{"text":"Imagine the wildest idea that you've ever had, and you're curious about how it might scale to something that's a 100,a 1,000times bigger.....}
配置 OPENAI_API_KEY
查看 class OpenAI(SyncAPIClient) 类实现的源码片段发现,关于 api_key和 base_url会读取本地环境变量中 OPENAI_API_KEY和 OPENAI_BASE_URL变量。应该转换为音频的文本和用于音频生成的语音。我们提供了两种不同的模型变量,ts-1针对实时文本到语音的用例进行了优化,而ts-1-hd针对质量进行了优化。
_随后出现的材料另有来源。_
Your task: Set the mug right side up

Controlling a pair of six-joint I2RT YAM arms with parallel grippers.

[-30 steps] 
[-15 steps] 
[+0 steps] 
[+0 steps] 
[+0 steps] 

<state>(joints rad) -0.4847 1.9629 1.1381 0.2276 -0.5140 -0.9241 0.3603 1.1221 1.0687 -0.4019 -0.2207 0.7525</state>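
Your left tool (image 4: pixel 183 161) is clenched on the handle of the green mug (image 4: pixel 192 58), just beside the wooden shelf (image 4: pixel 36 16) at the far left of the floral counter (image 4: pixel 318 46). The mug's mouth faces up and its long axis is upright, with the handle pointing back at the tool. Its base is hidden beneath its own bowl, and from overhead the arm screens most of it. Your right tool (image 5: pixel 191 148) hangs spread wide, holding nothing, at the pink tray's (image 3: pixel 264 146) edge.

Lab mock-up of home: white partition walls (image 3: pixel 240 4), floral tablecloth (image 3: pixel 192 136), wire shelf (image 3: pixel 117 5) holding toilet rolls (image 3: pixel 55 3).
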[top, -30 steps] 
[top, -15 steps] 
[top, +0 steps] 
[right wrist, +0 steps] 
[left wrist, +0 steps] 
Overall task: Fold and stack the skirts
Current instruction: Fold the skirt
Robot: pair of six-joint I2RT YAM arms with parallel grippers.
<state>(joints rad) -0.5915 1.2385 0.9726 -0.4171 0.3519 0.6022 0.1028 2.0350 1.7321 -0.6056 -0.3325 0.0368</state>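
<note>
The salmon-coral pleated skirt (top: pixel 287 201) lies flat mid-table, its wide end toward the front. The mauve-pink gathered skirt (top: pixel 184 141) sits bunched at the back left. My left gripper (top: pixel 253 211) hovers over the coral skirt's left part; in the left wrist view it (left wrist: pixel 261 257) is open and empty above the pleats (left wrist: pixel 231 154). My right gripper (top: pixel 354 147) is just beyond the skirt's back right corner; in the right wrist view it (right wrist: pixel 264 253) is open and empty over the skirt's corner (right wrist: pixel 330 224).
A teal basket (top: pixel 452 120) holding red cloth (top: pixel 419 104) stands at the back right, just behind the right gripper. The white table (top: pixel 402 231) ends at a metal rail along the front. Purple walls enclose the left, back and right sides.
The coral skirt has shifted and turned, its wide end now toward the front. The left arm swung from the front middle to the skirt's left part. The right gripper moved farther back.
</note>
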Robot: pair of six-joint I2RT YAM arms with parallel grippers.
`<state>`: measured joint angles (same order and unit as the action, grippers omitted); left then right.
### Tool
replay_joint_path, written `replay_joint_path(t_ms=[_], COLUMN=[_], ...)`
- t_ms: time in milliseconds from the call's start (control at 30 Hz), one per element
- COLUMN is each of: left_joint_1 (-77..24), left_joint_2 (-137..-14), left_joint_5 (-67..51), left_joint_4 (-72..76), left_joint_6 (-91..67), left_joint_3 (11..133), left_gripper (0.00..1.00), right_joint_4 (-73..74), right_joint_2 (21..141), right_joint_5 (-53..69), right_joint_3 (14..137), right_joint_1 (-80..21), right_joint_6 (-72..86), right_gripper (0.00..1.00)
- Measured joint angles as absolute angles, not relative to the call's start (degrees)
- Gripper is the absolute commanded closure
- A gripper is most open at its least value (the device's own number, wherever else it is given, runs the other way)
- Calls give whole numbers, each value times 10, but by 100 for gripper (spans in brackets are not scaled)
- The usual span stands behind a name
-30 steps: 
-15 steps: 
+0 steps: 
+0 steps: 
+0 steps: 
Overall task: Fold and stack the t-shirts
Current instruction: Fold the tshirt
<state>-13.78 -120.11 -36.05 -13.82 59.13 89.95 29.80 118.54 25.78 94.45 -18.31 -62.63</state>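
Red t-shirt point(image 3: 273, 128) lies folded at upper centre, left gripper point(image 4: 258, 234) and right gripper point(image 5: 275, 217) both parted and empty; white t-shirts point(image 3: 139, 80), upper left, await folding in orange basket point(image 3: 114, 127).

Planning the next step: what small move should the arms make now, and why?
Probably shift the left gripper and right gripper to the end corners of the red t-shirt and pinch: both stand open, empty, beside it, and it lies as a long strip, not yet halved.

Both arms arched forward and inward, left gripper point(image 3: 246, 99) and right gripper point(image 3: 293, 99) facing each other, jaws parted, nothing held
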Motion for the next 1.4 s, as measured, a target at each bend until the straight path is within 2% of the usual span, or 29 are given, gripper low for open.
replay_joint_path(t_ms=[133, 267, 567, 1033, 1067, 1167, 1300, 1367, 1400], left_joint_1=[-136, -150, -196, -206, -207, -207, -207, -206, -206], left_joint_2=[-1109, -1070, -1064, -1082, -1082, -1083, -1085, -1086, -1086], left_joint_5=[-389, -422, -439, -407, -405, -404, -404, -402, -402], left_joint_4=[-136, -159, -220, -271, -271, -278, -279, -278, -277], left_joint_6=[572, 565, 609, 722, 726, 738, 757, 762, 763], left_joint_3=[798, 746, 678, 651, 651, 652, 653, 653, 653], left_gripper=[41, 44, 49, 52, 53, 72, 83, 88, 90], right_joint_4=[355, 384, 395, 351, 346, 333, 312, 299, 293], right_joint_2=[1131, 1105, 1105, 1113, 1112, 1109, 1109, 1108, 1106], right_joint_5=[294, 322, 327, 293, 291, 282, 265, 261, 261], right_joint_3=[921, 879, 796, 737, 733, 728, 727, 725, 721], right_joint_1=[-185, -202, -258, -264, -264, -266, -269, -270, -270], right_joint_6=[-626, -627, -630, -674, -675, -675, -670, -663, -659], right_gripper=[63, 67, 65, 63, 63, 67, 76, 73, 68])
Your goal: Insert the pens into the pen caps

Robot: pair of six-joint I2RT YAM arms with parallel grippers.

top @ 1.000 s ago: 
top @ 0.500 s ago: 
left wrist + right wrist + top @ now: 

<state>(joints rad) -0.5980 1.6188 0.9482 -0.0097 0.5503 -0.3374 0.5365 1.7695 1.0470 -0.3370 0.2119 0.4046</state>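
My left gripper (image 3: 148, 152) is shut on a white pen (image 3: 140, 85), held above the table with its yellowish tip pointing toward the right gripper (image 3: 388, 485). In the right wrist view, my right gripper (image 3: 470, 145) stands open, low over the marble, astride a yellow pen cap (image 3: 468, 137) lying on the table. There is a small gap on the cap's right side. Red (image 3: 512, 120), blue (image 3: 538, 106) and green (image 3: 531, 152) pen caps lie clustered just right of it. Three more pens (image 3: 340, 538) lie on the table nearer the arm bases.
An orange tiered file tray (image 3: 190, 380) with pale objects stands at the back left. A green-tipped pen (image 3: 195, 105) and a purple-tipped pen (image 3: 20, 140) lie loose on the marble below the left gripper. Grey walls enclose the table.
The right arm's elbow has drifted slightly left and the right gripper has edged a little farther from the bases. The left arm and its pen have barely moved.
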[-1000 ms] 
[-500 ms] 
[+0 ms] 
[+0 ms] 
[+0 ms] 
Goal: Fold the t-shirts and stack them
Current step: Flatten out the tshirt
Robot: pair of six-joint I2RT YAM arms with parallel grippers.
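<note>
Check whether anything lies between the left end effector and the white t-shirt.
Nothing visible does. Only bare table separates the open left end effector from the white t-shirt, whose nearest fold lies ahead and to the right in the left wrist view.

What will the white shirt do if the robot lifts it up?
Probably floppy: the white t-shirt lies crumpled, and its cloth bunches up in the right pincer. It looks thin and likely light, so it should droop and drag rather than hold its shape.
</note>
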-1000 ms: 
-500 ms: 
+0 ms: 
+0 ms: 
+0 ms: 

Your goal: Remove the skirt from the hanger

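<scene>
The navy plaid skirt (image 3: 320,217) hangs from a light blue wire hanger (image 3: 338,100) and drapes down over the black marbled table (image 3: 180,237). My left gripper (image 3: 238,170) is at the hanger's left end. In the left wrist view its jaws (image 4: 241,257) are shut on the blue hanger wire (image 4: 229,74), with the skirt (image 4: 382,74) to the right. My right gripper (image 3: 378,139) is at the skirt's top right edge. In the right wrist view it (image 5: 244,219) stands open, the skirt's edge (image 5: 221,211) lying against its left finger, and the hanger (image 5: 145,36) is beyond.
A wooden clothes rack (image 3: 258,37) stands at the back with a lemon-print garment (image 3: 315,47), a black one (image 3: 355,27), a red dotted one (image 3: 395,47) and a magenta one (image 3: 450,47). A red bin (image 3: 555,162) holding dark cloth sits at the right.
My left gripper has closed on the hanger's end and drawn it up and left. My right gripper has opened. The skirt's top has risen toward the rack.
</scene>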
DALL·e2还支持编辑现有映像,或创建用户提供的映像的变体。
fromopenai importOpenAIclient =OpenAI()response =client.chat.completions.create(model="gpt-4o",messages=[{"role":"user","content":[{"type":"text","text":"What’s in this image?"},{"type":"image_url","image_url":{"url":"https://upload.wikimedia.org/wikipedia/commons/thumb/d/dd/Gfp-wisconsin-madison-the-nature-boardwalk.jpg/2560px-Gfp-wisconsin-madison-the-nature-boardwalk.jpg",},},],}],max_tokens=300,)print(response.choices[0])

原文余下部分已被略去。